2. Atrial systole → atria contract to force a small amount of blood into the ventricles.
3. Isovolumic ventricular contraction → first phase of ventricular contraction that pushes the
AV valves closed. But not enough pressure is created to open the semilunar valves. So the
blood volume in the ventricles remains the same.
4. Ventricular ejection → as ventricles are contracting the pressure increases until the
threshold is reached. The semilunar valves will open and the blood is pumped into the aorta
and pulmonary arteries.
5. Isovolumic ventricular relaxation → the ventricles and atria relax so that the heart can fill
with blood again.




Left ventricular pressure:
A. The diastole where the heart is relaxed with all valves open
so that it can fill with blood. There is no increase in pressure
but the volume is increasing.
B. The end-diastolic volume (EDV) is reached. So the heart has
completely filled and then the atria will contract. This causes
a little bit more blood to be pumped into the ventricles.

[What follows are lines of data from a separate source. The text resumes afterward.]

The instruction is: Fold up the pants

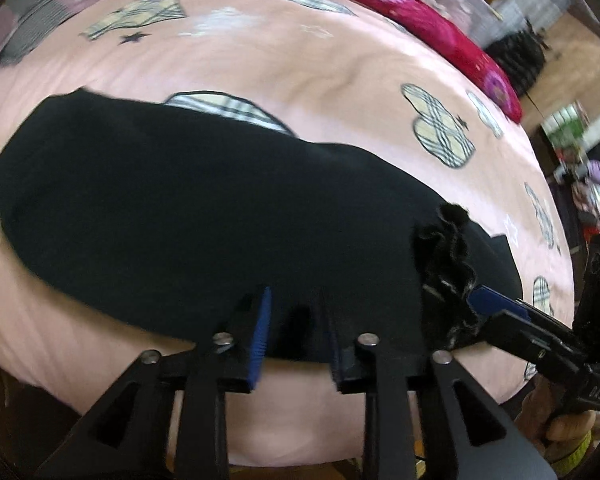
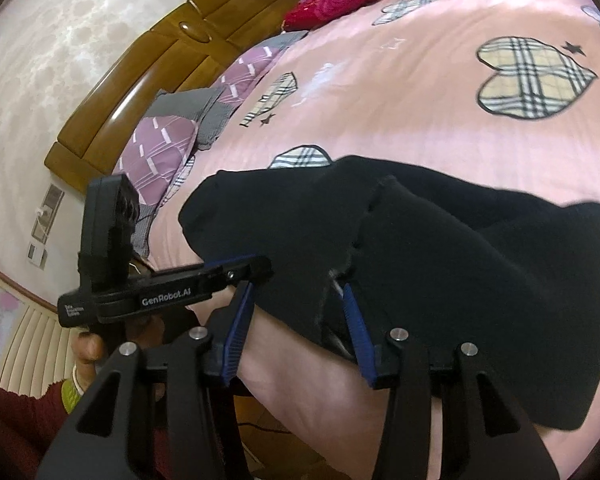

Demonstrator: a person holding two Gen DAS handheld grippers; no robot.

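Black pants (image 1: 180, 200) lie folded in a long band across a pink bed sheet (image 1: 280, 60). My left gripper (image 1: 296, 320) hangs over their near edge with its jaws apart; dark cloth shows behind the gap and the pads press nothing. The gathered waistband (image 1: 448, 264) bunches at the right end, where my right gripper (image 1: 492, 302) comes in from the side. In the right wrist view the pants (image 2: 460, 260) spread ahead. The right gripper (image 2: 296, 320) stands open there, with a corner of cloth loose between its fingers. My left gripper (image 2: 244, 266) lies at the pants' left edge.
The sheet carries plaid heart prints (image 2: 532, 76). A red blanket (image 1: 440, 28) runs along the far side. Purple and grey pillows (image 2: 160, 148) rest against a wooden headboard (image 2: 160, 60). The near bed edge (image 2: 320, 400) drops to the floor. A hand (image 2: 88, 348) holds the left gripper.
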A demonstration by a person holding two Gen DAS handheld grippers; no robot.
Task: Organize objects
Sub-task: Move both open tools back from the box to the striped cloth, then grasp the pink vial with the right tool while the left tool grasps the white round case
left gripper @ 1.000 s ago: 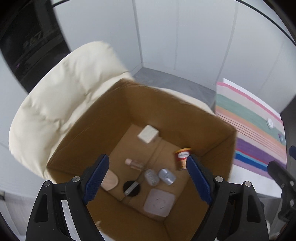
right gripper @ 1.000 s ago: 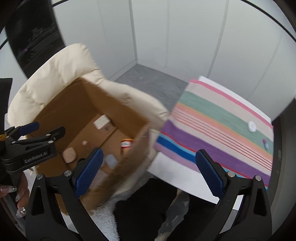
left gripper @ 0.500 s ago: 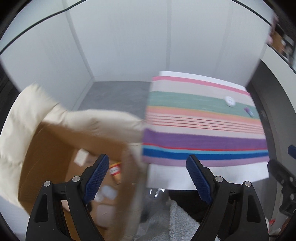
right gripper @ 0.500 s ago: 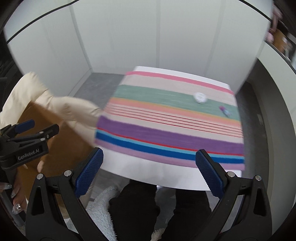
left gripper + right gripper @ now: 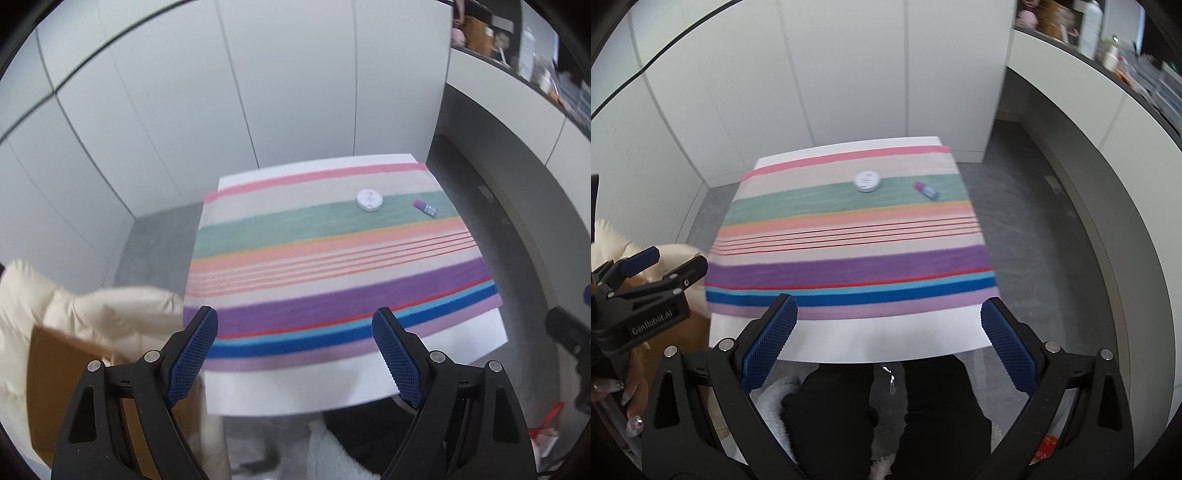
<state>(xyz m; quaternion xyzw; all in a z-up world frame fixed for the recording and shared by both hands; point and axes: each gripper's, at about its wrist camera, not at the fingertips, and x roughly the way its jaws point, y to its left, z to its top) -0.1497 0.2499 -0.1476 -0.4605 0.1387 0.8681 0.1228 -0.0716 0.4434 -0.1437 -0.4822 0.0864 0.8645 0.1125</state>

Thereby the pressure in the ventricles starts to increase.
C. Isovolumetric contraction. So the ventricles start to contract
so there is a rise in the ventricular pressure but no
difference in the volume. When the pressure is high enough, the valves will open. Blood goes
into the vessels. The pressure will increase but the volume will decrease.
D. Ventricular ejection into the vessels. So the end-systolic volume (ESV) is reached. The
pressure in the ventricle will drop completely going back to diastole.

Electrical conduction in the heart: The most important pacemaker cells are in the sinoatrial (SA)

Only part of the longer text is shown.